* **WHAT IS REQUIRED**
Among the lines below, restate word for word only those from the line with "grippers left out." through the line with "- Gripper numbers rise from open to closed", with both end lines kept.

(Stored data)
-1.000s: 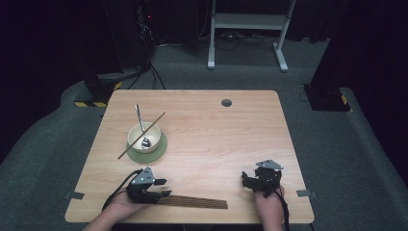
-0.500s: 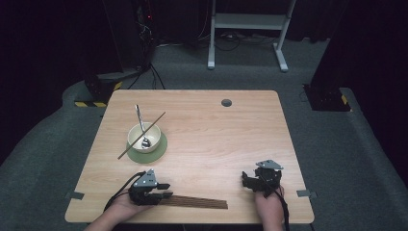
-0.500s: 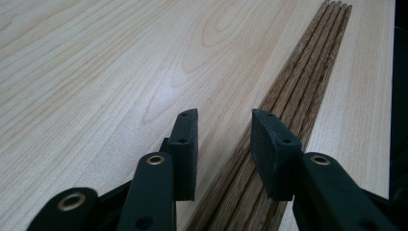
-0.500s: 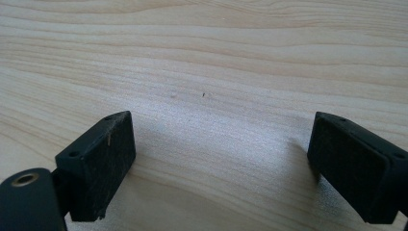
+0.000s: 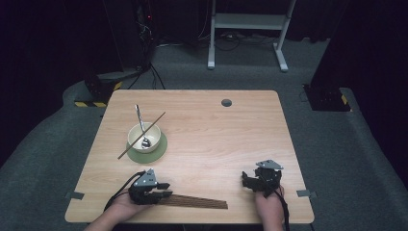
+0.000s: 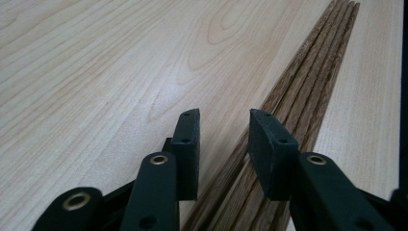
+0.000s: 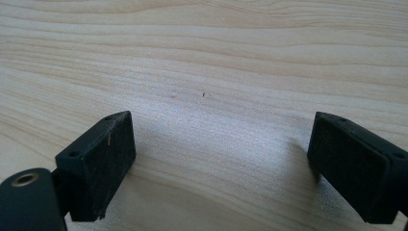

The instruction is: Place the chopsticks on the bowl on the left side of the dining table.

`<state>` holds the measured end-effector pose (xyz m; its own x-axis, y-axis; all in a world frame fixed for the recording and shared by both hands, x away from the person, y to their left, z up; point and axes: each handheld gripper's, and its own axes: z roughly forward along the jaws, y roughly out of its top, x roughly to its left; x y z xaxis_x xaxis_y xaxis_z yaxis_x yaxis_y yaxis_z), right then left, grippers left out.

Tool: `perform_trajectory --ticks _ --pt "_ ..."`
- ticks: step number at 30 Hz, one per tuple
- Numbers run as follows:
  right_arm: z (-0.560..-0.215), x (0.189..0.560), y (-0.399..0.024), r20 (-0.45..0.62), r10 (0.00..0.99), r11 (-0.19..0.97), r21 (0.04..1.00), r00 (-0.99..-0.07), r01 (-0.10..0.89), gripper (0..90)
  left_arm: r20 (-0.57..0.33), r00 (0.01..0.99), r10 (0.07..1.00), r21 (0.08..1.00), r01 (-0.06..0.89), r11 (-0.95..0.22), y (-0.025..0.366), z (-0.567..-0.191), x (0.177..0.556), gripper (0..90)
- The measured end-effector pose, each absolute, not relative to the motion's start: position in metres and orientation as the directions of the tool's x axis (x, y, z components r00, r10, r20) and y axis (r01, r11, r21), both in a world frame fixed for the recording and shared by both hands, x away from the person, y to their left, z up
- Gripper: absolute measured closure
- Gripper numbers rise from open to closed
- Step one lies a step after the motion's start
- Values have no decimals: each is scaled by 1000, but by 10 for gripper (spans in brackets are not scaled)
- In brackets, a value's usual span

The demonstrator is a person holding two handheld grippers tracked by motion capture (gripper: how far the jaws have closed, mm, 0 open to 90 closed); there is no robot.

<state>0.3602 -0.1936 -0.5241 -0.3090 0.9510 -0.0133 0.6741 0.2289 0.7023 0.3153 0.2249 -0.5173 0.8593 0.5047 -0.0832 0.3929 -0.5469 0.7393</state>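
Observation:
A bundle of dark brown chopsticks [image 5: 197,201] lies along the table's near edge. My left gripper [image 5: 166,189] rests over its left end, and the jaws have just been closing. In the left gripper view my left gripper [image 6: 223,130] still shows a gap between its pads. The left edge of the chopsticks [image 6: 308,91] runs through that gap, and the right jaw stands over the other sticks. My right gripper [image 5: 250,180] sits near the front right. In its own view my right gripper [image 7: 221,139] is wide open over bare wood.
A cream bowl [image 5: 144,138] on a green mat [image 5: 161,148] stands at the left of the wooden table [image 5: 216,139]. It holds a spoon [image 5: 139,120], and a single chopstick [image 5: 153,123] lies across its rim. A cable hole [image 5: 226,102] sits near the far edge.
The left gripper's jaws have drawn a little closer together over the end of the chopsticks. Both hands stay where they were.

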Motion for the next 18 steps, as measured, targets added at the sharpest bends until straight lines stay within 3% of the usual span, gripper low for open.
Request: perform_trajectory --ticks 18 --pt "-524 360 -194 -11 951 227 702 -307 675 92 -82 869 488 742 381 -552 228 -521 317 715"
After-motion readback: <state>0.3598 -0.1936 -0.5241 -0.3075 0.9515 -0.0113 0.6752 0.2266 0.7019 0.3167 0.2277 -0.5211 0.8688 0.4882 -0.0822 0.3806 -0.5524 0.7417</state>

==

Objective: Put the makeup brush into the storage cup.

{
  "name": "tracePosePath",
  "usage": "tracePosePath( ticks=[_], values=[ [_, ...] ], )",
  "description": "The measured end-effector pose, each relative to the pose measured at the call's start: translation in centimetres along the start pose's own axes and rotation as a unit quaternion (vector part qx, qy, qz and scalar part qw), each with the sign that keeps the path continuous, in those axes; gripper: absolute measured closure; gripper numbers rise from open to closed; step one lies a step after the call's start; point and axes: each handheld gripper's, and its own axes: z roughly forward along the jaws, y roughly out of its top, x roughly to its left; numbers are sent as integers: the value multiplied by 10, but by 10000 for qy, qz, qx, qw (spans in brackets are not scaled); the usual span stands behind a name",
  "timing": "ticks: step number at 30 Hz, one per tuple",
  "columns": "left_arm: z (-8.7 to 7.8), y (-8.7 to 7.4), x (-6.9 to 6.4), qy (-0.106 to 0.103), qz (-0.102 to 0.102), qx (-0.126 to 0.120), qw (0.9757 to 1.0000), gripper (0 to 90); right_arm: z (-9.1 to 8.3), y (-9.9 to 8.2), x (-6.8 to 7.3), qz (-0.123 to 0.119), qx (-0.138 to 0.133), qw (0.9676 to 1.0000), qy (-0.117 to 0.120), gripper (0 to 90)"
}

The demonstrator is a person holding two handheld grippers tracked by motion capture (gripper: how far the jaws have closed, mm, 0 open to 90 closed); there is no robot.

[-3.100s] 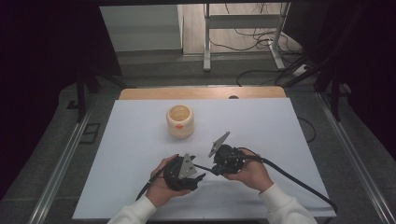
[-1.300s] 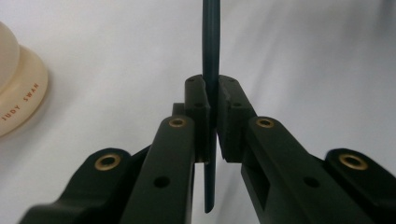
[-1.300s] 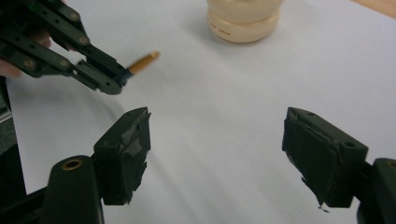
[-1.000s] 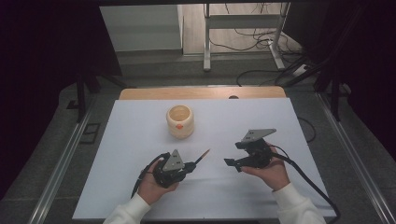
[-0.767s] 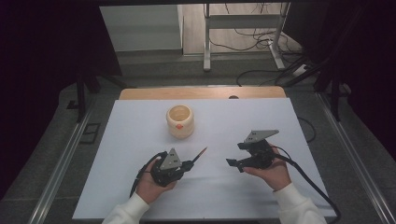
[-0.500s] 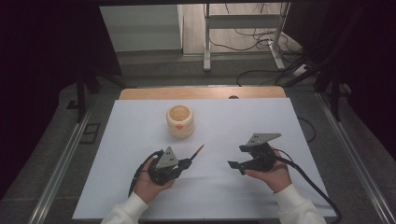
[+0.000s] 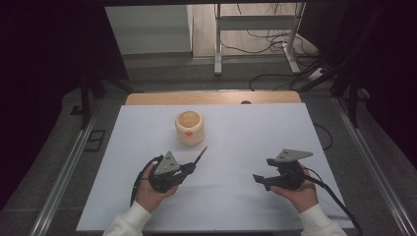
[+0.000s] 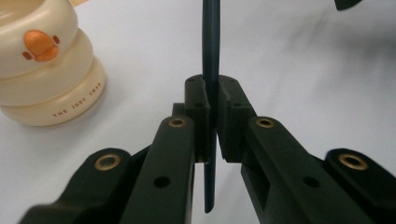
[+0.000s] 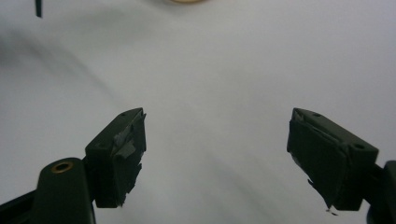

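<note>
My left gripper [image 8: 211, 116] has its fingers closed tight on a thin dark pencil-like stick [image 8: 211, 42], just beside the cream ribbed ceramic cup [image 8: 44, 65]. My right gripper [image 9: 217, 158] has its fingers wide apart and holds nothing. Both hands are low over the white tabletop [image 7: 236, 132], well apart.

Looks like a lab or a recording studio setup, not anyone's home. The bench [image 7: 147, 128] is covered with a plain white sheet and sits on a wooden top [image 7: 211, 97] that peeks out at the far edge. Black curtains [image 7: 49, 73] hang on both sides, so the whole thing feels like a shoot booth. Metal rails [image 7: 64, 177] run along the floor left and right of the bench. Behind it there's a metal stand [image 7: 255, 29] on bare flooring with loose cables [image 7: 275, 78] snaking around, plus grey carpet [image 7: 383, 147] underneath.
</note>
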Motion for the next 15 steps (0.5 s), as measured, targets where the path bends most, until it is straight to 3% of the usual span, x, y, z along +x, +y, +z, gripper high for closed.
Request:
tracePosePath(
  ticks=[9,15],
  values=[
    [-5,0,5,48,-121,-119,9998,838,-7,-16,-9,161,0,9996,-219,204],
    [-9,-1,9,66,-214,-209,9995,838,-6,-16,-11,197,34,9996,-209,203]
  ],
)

* **YOUR SOLUTION**
`<state>` holds the measured end-effector pose (xyz m; its own x-axis, y-axis; all in a world frame fixed for the recording and shared by both hands, x away from the person, y to their left, z up; point and axes: each handheld gripper's, and its own axes: z roughly forward along the jaws, y roughly out of its top, x roughly to its left; x y z xaxis_x xaxis_y xaxis_z yaxis_x yaxis_y yaxis_z), right then left, grippers left out.

Tool: `perform_trajectory --ticks _ --pt "_ ..."`
- ticks: step number at 30 Hz, one per tuple
- Numbers run as follows:
  right_arm: z (-0.560..-0.215), x (0.189..0.560), y (-0.399..0.024), r20 (-0.45..0.62), r10 (0.00..0.99), r11 (-0.19..0.97), r21 (0.04..1.00), r00 (-0.99..-0.07), r01 (-0.10..0.89), gripper (0..90)
  left_arm: r20 (-0.57..0.33), r00 (0.01..0.99), r10 (0.07..1.00), r21 (0.08..1.00), r01 (-0.06..0.89), r11 (-0.95..0.22), y (-0.025..0.366), z (-0.567..-0.191), x (0.177..0.556), gripper (0..90)
- The measured end-effector pose, each absolute, not relative to the motion's start: position in metres and orientation as the directions of the tool's x axis (x, y, z components r00, r10, r20) and y axis (r01, r11, r21), both in a world frame fixed for the recording and shared by both hands, x away from the person, y to their left, z up
- Gripper: absolute measured closure
- Gripper numbers rise from open to closed

That completes the output.